Project Number: 5030-31320-004-017-R
Project Type: Reimbursable Cooperative Agreement
Start Date: Jan 1, 2016
End Date: Dec 31, 2019
The objectives of this research are: 1) to develop technology to investigate, characterize, monitor, and quantify the ecology of antibiotic-resistance genes (ARGs) in animals, soil, and water; 2) to validate the technology by modeling the fate and transport of ARG-associated genes in a laboratory soil column ecosystem; 3) to test the technology in a field study of a confined swine feeding operation and its immediate watershed; 4) to design training, education, and outreach so that the technology can be used and adapted by users in the food chain.

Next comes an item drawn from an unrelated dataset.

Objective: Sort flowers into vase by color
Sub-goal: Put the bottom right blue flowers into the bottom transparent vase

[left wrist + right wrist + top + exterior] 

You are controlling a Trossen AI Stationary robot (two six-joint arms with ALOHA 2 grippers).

The approach of this research is to develop novel technology that will generate quantitative and qualitative data on antibiotic-resistance genes in environmental samples. The advantages of this approach over existing technologies are that it does not require the cultivability of environmental bacteria; hundreds of resistance genes can be detected simultaneously; hundreds of samples can be tested simultaneously; phylogenetic information can be inferred and then associated with a given resistance gene; and the potential for horizontal gene transfer can be measured. Applying this technology to environmental samples (e.g., feces, soil, water, and carcass) will determine points of maximum resistance gene diversity, thereby identifying the most efficacious mitigation points along the food chain. We propose the development of a transformative approach that we are calling DARTE (Diversity of Antibiotic Resistance genes and Transfer Elements) that uses a highly parallel sequencing technology. Approximately 300 primer pairs detecting nearly 200 resistance genes, markers of horizontal gene transfer, and housekeeping genes will be employed simultaneously to generate DNA sequence data on dozens of samples in parallel. Open-access bioinformatic pipelines will be developed to analyze the data for abundance, richness, diversity, and membership, thereby defining the structure and associated functions of the antibiotic-resistance gene community. The high-throughput nature of DARTE will allow for the simultaneous sequencing of multiple samples, enabling comparisons among environments on an unprecedented scale. DARTE will be validated on an in vitro system of soil columns to which manure, antibiotics, and antibiotic-resistant bacteria will be experimentally applied. The power of DARTE will then be tested on environmental samples from a confined swine feeding operation, the adjacent field to which the swine manure is applied biannually, and the nearby watershed to measure the diversity of resistance genes along an agricultural transect. Finally, the DARTE bioinformatics tools will be made freely available and information on DARTE will be disseminated in workshops and lectures, with the goal of reaching the maximum number of antibiotic resistance researchers and stakeholders.